# ASSIGNED TASK
Across the entries below, tally every line that holds the string "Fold" and reply with the number only.

# EXCERPTED RECORDS
____________________
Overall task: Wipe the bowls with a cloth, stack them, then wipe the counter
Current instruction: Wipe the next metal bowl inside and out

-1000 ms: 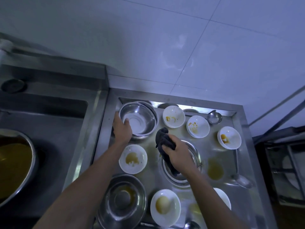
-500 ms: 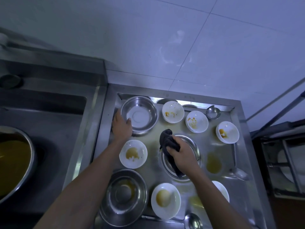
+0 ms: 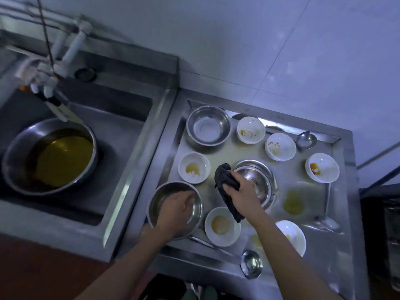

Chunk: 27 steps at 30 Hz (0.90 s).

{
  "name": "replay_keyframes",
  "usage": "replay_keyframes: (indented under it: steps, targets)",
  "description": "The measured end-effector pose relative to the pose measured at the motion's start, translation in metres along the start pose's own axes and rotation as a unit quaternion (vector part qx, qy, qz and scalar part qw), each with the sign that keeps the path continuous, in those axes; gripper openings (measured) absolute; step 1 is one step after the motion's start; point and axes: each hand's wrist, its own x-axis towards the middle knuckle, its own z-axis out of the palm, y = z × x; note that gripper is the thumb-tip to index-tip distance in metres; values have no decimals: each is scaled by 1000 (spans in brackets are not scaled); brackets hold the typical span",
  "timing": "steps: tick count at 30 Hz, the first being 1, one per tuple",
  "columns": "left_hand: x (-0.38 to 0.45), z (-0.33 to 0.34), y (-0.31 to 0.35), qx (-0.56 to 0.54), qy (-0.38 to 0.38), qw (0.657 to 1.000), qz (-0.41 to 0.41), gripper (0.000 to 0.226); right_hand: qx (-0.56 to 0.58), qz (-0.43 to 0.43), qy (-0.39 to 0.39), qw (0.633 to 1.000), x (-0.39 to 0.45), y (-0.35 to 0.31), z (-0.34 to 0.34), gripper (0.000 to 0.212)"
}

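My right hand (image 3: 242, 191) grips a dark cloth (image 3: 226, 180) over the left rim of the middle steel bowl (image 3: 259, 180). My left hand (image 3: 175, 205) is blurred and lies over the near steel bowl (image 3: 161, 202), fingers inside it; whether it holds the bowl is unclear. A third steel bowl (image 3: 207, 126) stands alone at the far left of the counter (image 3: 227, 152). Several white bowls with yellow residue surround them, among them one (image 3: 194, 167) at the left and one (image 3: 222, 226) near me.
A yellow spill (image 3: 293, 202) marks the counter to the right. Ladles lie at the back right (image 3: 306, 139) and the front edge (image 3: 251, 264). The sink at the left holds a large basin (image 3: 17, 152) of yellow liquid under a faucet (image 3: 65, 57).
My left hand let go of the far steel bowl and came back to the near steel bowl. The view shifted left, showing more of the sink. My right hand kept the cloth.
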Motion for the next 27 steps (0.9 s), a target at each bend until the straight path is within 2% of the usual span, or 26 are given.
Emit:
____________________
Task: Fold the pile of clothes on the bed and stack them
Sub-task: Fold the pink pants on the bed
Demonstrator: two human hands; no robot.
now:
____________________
# SOLUTION TO THIS TASK
2